A faculty member since 1980, Antsaklis has served as the director of the center for Applied Mathematics and on many faculty and administrative committees. His research addresses problems of control and automation, including the analysis of behavior and design of control strategies for complex autonomous intelligent systems.

He has conducted extensive research in hybrid and discrete event dynamical systems with contributions that have helped shape the research directions of the field. Most recently, he has focused on networked embedded systems and problems in the interdisciplinary research area of control, computing and communication networks.

Antsaklis has authored and co-authored more than 400 journal articles and conference proceedings, as well as two graduate-level textbooks, and edited six books. He is an IEEE Fellow, former president of the IEEE CSS, founding president of the Mediterranean Control Association and has served on the Subcommittee on Networking and Information and Technology of the President’s Council of Advisors for Science and Technology.

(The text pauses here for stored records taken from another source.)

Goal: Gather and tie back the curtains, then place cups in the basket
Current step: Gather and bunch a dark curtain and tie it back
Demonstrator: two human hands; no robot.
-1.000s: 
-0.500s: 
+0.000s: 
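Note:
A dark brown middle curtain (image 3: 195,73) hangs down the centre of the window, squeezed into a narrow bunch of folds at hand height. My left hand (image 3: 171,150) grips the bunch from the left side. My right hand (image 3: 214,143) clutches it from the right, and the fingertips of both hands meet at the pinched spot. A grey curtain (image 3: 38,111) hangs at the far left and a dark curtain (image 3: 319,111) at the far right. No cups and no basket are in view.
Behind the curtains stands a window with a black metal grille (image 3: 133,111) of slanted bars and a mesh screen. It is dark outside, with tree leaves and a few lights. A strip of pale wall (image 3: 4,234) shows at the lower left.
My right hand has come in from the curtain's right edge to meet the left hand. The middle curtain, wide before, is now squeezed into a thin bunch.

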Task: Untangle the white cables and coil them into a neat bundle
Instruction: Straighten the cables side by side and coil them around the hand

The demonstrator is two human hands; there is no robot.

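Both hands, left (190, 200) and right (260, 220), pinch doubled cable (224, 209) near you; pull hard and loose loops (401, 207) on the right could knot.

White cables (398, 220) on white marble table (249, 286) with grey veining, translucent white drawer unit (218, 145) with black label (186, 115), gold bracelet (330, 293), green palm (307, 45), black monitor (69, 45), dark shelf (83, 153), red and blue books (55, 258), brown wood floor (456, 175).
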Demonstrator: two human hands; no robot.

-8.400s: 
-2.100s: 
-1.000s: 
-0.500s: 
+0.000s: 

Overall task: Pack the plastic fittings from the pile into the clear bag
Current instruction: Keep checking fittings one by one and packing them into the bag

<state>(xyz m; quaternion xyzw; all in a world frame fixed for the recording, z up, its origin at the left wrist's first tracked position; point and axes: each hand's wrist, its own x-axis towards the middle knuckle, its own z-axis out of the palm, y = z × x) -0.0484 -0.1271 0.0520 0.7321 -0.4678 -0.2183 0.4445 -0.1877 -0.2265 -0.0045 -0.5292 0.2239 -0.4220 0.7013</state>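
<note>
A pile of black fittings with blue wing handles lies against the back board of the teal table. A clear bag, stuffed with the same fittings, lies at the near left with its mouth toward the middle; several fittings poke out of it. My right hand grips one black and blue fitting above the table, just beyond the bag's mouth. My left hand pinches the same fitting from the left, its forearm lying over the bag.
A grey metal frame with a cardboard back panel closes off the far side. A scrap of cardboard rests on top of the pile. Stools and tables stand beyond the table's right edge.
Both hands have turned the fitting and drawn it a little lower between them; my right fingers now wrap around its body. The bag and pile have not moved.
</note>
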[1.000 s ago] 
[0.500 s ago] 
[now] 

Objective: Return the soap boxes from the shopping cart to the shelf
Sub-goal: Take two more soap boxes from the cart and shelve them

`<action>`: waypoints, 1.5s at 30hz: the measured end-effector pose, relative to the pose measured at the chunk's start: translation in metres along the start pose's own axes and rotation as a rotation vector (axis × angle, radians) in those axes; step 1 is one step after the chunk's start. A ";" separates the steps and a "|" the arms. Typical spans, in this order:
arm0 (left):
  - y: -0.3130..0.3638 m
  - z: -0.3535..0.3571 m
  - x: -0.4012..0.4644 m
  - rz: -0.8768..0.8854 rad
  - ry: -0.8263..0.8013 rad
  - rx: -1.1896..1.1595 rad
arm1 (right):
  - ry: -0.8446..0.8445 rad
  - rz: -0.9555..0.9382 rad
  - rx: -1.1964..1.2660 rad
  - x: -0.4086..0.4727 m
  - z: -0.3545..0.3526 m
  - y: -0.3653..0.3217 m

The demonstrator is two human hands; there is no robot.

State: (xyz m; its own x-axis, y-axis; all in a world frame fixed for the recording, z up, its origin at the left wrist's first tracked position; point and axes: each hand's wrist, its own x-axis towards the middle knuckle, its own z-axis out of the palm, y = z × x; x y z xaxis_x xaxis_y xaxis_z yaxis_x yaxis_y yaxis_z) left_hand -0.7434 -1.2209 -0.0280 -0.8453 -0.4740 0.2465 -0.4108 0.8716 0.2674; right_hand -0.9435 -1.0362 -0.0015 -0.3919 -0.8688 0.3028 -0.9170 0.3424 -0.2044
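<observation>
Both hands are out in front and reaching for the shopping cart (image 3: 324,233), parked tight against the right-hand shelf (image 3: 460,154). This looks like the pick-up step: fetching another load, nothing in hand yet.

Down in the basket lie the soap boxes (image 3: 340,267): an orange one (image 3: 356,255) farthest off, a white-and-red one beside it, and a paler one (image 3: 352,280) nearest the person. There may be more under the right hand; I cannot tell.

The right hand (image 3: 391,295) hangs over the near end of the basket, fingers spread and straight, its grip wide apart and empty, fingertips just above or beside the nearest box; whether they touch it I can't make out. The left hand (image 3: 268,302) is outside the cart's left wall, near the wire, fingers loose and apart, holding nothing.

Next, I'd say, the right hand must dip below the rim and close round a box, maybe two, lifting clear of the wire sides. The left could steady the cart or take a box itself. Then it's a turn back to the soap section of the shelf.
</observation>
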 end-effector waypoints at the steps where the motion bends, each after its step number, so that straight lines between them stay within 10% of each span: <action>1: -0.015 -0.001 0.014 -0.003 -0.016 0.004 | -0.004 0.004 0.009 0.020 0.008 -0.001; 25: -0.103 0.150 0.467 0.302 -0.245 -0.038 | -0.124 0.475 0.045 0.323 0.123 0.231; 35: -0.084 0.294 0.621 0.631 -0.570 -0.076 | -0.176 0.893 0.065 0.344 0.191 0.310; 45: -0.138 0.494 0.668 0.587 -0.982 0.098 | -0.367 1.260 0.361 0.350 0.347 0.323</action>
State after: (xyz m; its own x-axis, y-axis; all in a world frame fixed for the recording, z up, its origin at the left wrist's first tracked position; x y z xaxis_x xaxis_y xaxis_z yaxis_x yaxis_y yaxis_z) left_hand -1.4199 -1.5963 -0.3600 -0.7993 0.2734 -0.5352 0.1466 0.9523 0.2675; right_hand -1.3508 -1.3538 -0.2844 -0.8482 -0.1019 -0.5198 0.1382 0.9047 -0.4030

He currently serves as the chair of the scientific advisory board of the Max-Planck Institute on complex systems in Magdeburg, Germany.

Antsaklis also is the recipient of a number of other professional honors, including a Fulbright Award, the IEEE Distinguished Member Award of the CSS, an IEEE Third Millennium Medal, Notre Dame’s John A. Kaneb Award for Excellence in Teaching and Curriculum Development, and the 2006 Brown Engineering Alumni Medal from Brown University.

A graduate of the National Technical University of Athens, Antsaklis received his master’s and doctoral degrees in engineering from Brown in 1974 and 1977, respectively.